Well before he began his career at KYW Newsradio, Bill Wine was already considered a veteran film critic, writing for publications around the city. But after 17 years with the station, Wine will not have a regular gig reviewing movies in 2019.

According to Wine, he won’t be returning to the KYW airwaves because of a change in philosophy by new owner Entercom, which merged with CBS Radio in 2017.

“There was a time early in my career that there were a few chosen movie critics that were followed by the public," Wine said. Now, “so many people call themselves movie critics. There is quantity instead of quality, and KYW decided, ‘What do we need this local movie critic for?’ And that’s that.”

Wine said he wasn’t happy with the decision but understood the business model.

“We are refocusing KYW content to better serve our listeners in the Philadelphia region,” said a source at the station. “Our listeners depend on KYW for news, and we have made slight adjustments to add approximately eight more minutes of news in each hour.”

Wine is no stranger to the ebbs and flow of the news business. When he started at KYW, he replaced Roger Ebert, the longtime Chicago Sun-Times critic and TV personality, whose work was syndicated. Wine said the move wasn’t because he was better than Ebert, but because the station wanted a local voice with a Philly accent.

Now, instead of being replaced, his position is being phased out.

Wine isn’t the only movie critic to face unemployment recently. National news organizations like the New York Observer, Entertainment Weekly, and USA Today have all eliminated film critic positions within the last five years, and the local film critic is a shrinking profession. (The Inquirer and the Daily News used to employ four film critics.)

For as long as he can remember, Wine has had a fancy for film. Growing up in West Oak Lane, he thumbed through newspapers and magazines at his local barbershop. More often than not, he’d find himself reading the movie reviews. His taste for show business, however, he inherited from his parents. “My father worked in theater, and my parents met acting opposite of each other in a play," he said.

After high school, Wine majored in math at Drexel University.
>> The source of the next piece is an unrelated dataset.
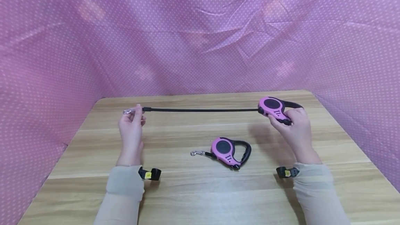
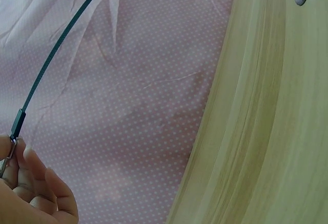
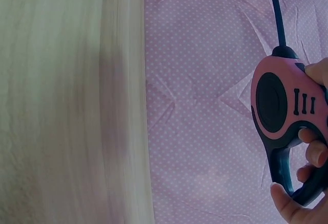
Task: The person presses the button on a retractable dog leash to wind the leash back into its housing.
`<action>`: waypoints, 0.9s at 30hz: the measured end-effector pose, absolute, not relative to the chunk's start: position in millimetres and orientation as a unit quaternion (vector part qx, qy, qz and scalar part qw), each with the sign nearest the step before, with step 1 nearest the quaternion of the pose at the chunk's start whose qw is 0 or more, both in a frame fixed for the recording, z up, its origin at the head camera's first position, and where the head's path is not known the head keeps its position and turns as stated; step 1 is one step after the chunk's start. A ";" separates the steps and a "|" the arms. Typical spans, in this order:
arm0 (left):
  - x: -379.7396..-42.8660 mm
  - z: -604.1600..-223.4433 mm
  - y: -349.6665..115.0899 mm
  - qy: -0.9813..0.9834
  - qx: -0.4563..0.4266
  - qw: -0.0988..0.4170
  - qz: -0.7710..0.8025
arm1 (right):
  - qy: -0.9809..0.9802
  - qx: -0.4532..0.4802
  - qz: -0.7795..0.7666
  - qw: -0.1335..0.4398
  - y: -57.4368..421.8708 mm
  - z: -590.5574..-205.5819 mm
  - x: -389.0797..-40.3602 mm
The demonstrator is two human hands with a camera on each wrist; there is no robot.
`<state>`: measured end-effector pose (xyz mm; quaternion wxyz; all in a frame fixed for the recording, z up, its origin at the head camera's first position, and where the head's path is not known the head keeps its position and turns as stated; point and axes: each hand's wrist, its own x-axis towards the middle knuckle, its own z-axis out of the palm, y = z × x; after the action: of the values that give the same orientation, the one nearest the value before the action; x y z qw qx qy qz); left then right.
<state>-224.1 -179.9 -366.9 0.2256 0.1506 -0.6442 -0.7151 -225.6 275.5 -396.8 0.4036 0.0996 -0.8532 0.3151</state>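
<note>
My right hand [image 1: 297, 127] grips the black handle of a pink and black retractable dog leash [image 1: 270, 105], its thumb against the casing. From that casing a black strap [image 1: 203, 110] runs nearly straight across to the left. At the strap's far end my left hand [image 1: 132, 127] pinches the silver metal clip [image 1: 127, 111], thumb against fingers in the left wrist view. A second pink and black retractable leash [image 1: 222, 147] lies on the table between the forearms, its strap drawn in and its silver clip [image 1: 196, 153] pointing left. Neither hand touches it.
The wooden table [image 1: 200, 197] has a pale striped grain. Pink dotted cloth [image 1: 200, 61] hangs behind it and along both sides. Each wrist carries a small black camera mount, the left mount [image 1: 150, 174] and the right mount [image 1: 285, 172].
</note>
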 end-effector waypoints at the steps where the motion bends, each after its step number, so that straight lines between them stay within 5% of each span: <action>1: -224.0 -367.1 -179.7 -0.645 0.151 0.226 -0.714 | -0.853 0.101 0.315 0.405 275.3 -396.8 -225.8; 27: -225.1 -367.2 -176.4 -0.658 0.141 0.209 -0.709 | -0.851 0.107 0.318 0.404 267.8 -393.2 -223.5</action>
<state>-225.1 -176.4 -367.2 0.2093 0.1415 -0.6580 -0.7093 -223.5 267.8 -393.2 0.4039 0.1067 -0.8511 0.3180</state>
Deciding that computation and algorithms weren’t his passion, he went to Temple University to earn his master’s in radio, TV, and film. While at Temple, he snagged gigs reviewing movies for local operations, such as Broad Street Community Newspapers, the Pennsylvania Gazette, and the Temple Review. After seeing a positive response to his reviews, he knew he had found his calling.
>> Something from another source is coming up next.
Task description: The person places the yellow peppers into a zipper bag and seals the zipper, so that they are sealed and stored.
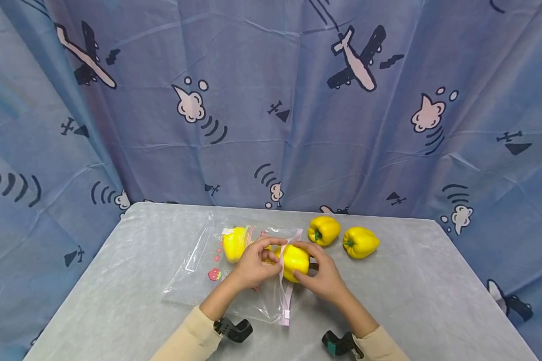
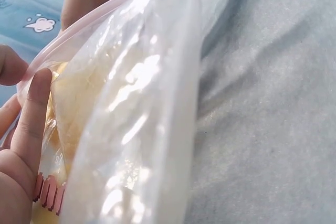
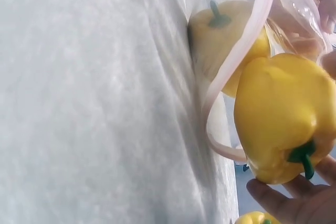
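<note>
My right hand [image 1: 323, 275] grips a yellow bell pepper [image 1: 296, 262] with fingers and thumb around it, right at the mouth of a clear zip bag [image 1: 191, 286]. The green stem of this pepper [image 3: 286, 114] points away from the bag in the right wrist view. Along the bag's pink zip edge [image 1: 286, 301], my left hand [image 1: 256, 264] holds the opening, its fingertips at the rim. Another yellow bell pepper [image 1: 233, 244] lies inside the bag, partly seen through the printed film. In the left wrist view, the crinkled film hides much of what is behind it.
Two more yellow bell peppers, one [image 1: 323, 230] near the back edge and one [image 1: 360, 242] to its right, rest on the grey-covered table [image 1: 415, 291]. A blue patterned curtain [image 1: 253, 100] hangs behind the table and at both sides.
</note>
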The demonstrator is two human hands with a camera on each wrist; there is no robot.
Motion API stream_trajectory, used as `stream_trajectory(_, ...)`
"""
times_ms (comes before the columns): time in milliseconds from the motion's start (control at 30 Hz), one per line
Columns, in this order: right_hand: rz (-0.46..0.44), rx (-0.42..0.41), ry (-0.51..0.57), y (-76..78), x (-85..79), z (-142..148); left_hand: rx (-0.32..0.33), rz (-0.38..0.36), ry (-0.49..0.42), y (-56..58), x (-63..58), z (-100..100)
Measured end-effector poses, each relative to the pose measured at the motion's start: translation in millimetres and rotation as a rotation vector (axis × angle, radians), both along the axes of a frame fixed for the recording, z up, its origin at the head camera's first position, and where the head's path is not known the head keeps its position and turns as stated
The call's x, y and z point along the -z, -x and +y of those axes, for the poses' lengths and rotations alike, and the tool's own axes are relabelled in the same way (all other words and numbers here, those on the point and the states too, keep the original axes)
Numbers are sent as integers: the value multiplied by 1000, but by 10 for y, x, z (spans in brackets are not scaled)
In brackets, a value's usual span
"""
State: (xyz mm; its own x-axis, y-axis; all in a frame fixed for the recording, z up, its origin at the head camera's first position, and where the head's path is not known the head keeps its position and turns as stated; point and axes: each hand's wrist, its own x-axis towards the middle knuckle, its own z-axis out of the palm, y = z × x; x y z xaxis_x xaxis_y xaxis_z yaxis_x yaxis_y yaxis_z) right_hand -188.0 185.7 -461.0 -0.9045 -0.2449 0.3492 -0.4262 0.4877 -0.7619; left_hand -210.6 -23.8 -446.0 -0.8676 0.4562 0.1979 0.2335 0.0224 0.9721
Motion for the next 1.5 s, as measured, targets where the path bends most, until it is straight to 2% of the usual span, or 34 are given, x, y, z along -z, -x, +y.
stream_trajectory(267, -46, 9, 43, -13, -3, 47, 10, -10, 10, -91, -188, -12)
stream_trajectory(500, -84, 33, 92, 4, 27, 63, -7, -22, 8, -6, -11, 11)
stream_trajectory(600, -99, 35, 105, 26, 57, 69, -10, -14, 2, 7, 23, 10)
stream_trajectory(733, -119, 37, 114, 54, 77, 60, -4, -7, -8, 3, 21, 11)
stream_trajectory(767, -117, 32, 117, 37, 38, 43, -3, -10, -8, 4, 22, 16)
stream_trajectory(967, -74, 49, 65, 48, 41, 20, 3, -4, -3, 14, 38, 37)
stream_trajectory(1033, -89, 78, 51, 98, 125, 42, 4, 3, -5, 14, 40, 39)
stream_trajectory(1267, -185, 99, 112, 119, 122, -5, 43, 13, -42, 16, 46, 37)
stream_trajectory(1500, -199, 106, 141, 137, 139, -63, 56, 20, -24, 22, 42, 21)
Wine also served as a communications professor at La Salle University, teaching classes in writing and film, from 1979 to 2015, when he retired. He won three Emmy Awards for his work in broadcast journalism at Philadelphia’s Fox 29.
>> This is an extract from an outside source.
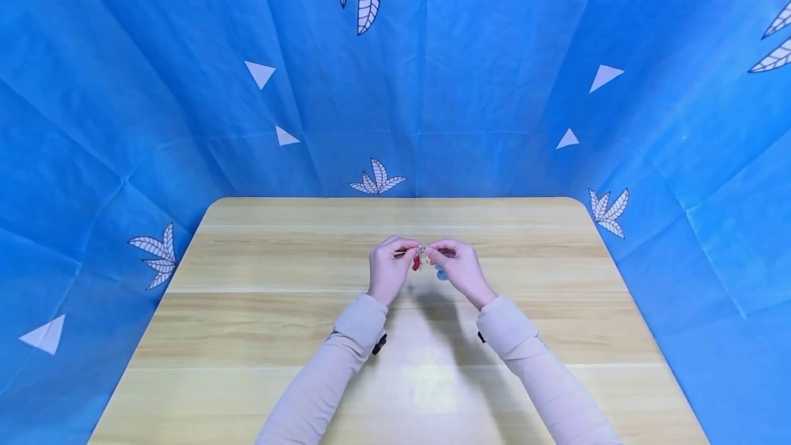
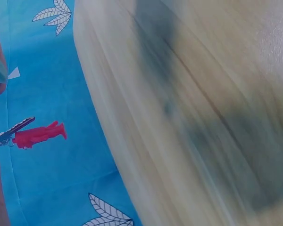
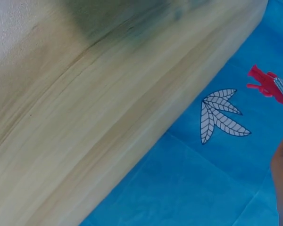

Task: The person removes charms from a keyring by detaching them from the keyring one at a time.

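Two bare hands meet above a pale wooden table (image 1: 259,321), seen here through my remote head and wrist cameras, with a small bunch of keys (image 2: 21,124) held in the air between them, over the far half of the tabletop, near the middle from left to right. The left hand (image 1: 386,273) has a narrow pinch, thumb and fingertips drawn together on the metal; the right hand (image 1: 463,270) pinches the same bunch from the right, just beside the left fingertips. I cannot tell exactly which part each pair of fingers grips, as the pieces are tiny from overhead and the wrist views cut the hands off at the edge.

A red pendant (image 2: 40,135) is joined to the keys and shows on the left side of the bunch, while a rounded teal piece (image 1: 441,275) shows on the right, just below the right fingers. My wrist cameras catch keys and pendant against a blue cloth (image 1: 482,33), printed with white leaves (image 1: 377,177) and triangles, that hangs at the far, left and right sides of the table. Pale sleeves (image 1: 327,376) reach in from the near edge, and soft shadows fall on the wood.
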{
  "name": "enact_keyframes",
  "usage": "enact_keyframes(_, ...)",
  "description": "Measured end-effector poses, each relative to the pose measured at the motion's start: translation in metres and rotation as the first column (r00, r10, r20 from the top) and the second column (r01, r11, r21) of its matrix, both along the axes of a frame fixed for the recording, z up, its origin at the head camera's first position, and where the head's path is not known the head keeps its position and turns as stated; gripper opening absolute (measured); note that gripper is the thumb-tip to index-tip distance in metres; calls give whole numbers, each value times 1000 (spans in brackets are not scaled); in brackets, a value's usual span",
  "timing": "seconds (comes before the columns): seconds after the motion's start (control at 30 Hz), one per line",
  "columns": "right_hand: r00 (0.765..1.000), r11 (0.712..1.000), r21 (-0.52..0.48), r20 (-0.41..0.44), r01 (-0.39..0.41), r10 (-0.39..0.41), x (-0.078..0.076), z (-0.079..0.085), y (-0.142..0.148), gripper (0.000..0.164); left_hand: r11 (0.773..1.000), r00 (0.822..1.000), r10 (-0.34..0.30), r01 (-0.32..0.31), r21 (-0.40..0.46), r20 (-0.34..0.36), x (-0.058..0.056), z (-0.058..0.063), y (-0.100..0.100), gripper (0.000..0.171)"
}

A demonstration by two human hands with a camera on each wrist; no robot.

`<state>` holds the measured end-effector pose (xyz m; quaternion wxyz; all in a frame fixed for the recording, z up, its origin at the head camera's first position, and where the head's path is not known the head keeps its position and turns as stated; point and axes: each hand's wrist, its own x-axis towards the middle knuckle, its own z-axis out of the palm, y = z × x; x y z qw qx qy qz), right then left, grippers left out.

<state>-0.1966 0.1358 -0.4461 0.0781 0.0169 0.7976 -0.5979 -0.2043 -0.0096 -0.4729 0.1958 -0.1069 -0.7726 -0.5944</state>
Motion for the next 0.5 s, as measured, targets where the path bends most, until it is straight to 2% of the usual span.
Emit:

“When I started [writing movie reviews], it was before the internet. It was before everything that’s changing the movie business," Wine said. “A lot of people feel like, ‘Who the heck is a movie critic to come on in a minute and to dismiss something that took hundreds of people and millions of dollars to create?’”

While the fate of the movie critic may seem grim, Wine believes that there is a sense of duty to writing a review “and it might as well be me, with my exquisite taste.”

So what’s next for Wine?

“I wish I had an answer," he said. “There is so much fear out there the theatrical experience of going to the movies may disappear, and that would make me very unhappy, because I’ve devoted most of my career and life to it.”

In the meantime, Wine said, he will keep busy with writing and editing opportunities along with appearances at libraries and community centers, where, he said, people relish the opportunity to engage with the “disembodied voice they’ve heard on the radio all these years.”